## Task
Those lines of the following listing which contain the string "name" should be returned.

-- Data below follows --

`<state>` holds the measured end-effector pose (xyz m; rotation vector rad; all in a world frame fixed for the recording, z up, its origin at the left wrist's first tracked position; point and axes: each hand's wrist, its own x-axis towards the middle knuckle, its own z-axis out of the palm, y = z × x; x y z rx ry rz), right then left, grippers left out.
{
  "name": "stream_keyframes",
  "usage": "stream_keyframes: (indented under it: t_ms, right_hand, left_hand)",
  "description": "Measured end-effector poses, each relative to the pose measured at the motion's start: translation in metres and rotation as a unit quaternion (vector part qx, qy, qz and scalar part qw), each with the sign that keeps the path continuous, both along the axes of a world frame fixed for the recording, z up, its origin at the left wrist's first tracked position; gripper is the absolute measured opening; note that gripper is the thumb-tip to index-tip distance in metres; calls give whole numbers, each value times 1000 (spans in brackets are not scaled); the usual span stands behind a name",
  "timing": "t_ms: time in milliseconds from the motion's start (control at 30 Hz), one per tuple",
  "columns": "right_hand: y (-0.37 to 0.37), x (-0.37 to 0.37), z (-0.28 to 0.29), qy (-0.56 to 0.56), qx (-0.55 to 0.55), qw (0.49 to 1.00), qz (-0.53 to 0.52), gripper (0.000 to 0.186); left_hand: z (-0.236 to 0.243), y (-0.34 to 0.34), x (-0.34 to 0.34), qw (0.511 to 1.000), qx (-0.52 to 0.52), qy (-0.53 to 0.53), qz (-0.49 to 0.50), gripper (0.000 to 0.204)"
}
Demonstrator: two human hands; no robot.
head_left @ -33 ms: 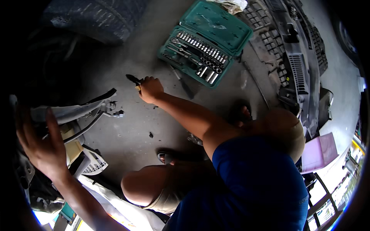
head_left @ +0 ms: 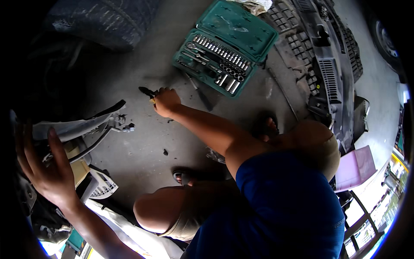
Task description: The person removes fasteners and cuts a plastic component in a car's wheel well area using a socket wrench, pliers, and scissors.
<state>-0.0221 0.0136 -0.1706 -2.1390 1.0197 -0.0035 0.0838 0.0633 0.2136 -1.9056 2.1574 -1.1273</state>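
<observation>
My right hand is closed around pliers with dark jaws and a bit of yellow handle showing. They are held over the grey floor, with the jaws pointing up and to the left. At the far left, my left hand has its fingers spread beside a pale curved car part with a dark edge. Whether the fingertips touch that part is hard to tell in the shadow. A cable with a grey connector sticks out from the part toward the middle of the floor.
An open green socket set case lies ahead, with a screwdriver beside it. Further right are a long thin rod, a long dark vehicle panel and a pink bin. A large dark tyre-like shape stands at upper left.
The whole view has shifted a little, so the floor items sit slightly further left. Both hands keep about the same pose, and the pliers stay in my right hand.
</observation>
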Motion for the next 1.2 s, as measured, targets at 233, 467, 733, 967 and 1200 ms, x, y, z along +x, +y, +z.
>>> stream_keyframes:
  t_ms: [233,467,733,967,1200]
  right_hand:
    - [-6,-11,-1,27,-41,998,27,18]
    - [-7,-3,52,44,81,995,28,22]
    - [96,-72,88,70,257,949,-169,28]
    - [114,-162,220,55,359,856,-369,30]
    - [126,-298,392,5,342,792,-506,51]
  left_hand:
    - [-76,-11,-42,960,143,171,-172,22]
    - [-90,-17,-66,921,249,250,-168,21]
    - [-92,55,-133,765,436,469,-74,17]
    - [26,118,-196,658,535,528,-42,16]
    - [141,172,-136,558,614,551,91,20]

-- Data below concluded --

## Exercise result
  "name": "stream_keyframes",
  "description": "Measured end-effector poses, each relative to the pose measured at the motion's start: translation in metres and rotation as a unit quaternion (vector part qx, qy, qz and scalar part qw), each with the sign that keeps the path continuous, both along the axes of a world frame fixed for the recording, z up, its origin at the left wrist's first tracked position; gripper is the absolute measured opening; note that gripper is the thumb-tip to index-tip distance in metres; calls give whole numbers, each value times 1000 (spans in brackets are not scaled); the usual span stands behind a name",

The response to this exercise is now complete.